▸ What is required
Below are some records. Return exactly the lines from the one containing "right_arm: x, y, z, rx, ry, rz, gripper" through the one containing "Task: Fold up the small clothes", both included, and only those.

▸ Source records
________________

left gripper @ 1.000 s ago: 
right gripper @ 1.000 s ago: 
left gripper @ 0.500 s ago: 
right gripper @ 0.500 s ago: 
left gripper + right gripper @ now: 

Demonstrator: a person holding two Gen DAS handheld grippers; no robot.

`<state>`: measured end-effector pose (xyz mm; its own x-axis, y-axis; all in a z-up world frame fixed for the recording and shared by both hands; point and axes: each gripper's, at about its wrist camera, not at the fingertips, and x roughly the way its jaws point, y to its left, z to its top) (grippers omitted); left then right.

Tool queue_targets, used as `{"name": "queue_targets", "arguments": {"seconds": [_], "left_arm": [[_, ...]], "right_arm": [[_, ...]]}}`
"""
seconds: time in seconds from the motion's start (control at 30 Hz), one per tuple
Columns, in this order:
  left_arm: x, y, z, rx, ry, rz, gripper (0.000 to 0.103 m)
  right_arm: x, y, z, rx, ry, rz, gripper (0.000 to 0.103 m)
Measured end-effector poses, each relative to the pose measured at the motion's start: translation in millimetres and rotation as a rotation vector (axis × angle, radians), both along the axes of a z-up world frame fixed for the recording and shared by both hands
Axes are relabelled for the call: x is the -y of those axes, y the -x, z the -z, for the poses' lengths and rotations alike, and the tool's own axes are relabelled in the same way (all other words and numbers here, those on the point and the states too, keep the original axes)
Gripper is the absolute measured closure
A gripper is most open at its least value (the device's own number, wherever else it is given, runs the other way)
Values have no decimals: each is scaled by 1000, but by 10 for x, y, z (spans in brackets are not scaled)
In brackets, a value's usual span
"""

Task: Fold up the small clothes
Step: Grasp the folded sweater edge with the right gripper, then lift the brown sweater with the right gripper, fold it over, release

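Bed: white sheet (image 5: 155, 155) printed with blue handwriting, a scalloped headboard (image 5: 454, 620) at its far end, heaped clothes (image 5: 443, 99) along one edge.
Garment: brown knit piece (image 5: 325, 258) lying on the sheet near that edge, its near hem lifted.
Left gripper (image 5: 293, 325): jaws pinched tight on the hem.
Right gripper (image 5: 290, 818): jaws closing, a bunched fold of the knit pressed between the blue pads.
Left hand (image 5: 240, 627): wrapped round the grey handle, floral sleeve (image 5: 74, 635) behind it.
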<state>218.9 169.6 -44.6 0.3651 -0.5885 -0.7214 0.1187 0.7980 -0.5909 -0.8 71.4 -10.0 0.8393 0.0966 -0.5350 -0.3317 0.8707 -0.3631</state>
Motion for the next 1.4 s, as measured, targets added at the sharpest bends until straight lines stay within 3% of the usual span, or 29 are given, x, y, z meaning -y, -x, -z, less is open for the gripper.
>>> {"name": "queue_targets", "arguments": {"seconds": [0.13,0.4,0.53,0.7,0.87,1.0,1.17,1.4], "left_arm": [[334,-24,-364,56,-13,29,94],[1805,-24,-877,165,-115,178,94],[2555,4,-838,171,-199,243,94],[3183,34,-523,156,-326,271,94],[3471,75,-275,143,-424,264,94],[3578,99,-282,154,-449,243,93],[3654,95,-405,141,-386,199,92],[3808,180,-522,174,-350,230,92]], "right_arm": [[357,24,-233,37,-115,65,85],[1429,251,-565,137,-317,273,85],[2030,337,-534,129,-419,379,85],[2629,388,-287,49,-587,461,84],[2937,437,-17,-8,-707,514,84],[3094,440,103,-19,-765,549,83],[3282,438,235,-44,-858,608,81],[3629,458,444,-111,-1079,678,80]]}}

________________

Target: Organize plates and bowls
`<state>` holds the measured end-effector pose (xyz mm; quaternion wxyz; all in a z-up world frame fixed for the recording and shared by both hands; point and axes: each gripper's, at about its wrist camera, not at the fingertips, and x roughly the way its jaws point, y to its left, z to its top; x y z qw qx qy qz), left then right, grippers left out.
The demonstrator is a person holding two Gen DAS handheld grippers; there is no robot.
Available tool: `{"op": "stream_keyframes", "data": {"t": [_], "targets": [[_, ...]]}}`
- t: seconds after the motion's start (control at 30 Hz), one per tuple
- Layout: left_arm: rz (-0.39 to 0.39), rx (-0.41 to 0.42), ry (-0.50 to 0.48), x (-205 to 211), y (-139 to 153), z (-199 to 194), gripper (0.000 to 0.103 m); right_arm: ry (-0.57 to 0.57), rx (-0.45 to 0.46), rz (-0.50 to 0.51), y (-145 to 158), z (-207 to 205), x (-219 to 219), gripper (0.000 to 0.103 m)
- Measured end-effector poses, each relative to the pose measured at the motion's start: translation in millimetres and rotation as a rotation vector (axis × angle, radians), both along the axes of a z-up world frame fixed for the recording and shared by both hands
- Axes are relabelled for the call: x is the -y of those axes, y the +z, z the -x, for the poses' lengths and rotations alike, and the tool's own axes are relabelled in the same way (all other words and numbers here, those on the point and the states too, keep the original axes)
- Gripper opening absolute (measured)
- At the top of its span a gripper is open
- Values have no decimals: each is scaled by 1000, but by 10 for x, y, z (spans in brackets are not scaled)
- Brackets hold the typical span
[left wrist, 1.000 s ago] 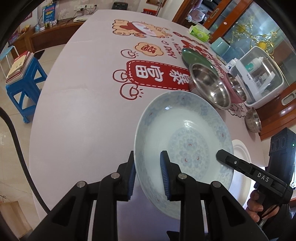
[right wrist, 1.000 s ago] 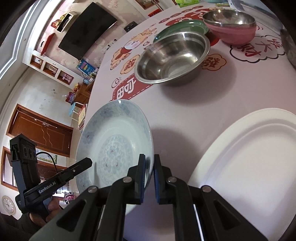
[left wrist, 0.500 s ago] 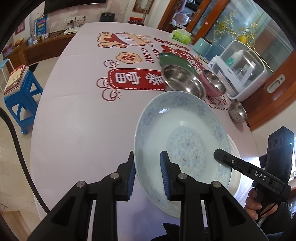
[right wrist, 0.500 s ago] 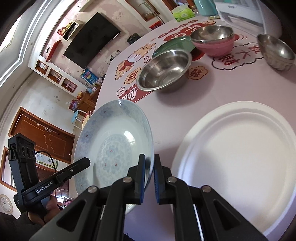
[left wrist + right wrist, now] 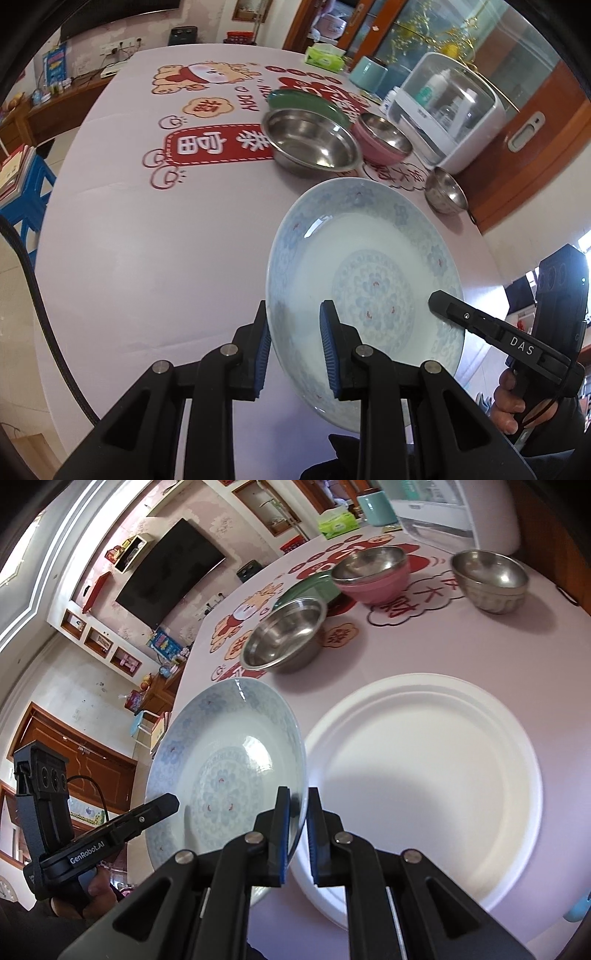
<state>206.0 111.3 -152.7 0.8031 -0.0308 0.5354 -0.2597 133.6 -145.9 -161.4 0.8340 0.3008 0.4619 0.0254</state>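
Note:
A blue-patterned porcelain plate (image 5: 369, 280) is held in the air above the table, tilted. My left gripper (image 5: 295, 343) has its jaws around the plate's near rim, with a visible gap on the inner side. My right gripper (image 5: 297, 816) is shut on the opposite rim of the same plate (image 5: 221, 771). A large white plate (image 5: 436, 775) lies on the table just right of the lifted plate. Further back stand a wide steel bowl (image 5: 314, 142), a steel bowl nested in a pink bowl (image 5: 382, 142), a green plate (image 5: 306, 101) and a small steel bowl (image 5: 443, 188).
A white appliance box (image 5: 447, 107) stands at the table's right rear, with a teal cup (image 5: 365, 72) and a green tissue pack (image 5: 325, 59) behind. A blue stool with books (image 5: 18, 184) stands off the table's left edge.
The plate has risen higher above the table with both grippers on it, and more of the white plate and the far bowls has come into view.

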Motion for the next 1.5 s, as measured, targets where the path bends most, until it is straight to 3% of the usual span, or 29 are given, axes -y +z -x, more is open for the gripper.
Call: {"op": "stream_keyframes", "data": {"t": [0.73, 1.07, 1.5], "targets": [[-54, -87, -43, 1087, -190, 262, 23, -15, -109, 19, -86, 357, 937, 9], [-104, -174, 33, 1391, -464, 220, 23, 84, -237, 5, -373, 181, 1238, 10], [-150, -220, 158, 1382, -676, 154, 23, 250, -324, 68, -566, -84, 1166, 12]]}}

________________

▸ Response to this task
  right_arm: x, y, z, rx, ry, rz, gripper (0.000 to 0.103 m)
Measured end-effector poses, each relative to the pose measured at the motion's start: translation in millimetres and rotation as a rotation vector (axis × angle, radians), both along the axes of a z-up world frame fixed for the recording and shared by both hands
Axes are relabelled for the call: x is the -y of those axes, y the -x, z the -z, for the poses' lengths and rotations alike, and the tool's own axes are relabelled in the same way (all other words and numbers here, those on the point and the states too, keep the original axes)
Gripper is the absolute measured closure
A gripper is most open at its least value (the device's own number, wherever else it is given, runs the other way)
Values have no decimals: each is scaled by 1000, but by 10 for x, y, z (spans in brackets are not scaled)
In brackets, a value's usual span
"""

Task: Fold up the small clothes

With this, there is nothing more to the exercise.